Work item ▸
The copy must match the data word for word and contain no pictures.

Information provided ▸

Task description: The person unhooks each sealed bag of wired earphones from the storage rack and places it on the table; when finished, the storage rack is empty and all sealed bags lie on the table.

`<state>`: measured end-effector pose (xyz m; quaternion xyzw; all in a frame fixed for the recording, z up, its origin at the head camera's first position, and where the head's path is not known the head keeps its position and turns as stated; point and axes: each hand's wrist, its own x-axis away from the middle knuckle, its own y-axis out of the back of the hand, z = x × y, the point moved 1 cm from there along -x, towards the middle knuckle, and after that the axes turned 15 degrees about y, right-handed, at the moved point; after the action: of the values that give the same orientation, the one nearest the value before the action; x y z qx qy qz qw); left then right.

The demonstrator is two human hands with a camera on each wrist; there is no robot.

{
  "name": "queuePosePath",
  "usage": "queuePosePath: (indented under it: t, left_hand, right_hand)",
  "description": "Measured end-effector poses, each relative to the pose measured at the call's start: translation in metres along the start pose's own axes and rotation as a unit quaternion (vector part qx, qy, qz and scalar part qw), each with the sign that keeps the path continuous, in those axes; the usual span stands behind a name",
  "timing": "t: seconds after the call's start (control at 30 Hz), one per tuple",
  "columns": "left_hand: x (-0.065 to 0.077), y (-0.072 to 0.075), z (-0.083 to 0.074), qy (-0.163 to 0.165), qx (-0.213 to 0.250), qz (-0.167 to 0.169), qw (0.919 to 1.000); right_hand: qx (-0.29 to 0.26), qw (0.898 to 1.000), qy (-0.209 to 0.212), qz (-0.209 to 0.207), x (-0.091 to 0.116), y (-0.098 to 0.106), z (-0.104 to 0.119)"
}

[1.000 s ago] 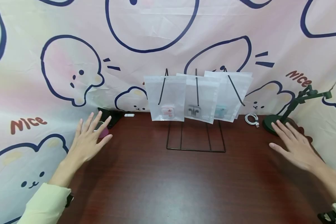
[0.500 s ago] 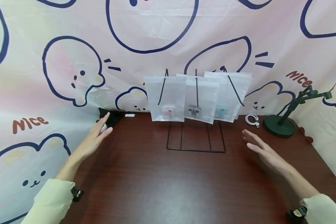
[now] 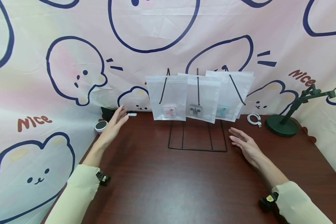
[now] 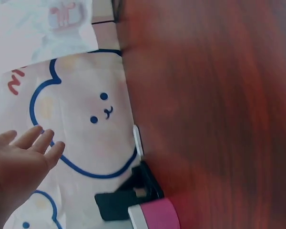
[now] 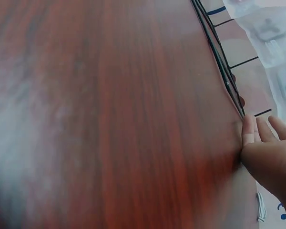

Exercise answer ▸
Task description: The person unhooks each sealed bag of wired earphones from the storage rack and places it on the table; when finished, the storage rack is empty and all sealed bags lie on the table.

`<state>`: measured end-effector pose (xyz m; quaternion xyzw; all in a frame fixed for the recording, z up, its origin at the head camera's first position, and where the head's path is not known the head keeps its position and turns as stated; point and axes: each hand's wrist, its own x-axis away from the middle knuckle, its own y-axis out of the back of the hand, z = x × y, the point moved 1 cm from there along -x, towards the middle knuckle, and after that the axes turned 15 degrees about y, right-handed, at the moved point; after the action: of the values that give the same orientation, the one nearest the value before the action; x y z qx qy qz qw); left then right.

The demonstrator is two human hands with a camera on each wrist; there is no robot.

{
  "name": "queuePosePath",
  "usage": "queuePosePath: (indented under it: t, left_hand, right_hand)",
  "description": "Measured end-effector poses, each relative to the pose measured at the call's start: translation in metres along the start pose's own axes and rotation as a unit quaternion (vector part qx, qy, qz and scalar part qw), each with the sign that keeps the path continuous, in those axes; the usual span stands behind a name",
  "timing": "t: seconds after the call's start (control at 30 Hz), one per tuple",
  "columns": "left_hand: x (-0.065 to 0.077), y (-0.072 to 0.075), z (-0.083 to 0.074), qy (-0.163 to 0.165), qx (-0.213 to 0.250), qz (-0.167 to 0.169), qw (0.919 to 1.000); right_hand: qx (-0.29 to 0.26), qw (0.898 to 1.000), qy (-0.209 to 0.212), qz (-0.209 to 0.207), x (-0.091 to 0.116), y (-0.098 to 0.106), z (-0.104 to 0.119)"
}

[1.000 s ago] 
[0.500 s ago] 
[now] 
[now] 
[now] 

No further work remains on this exercise.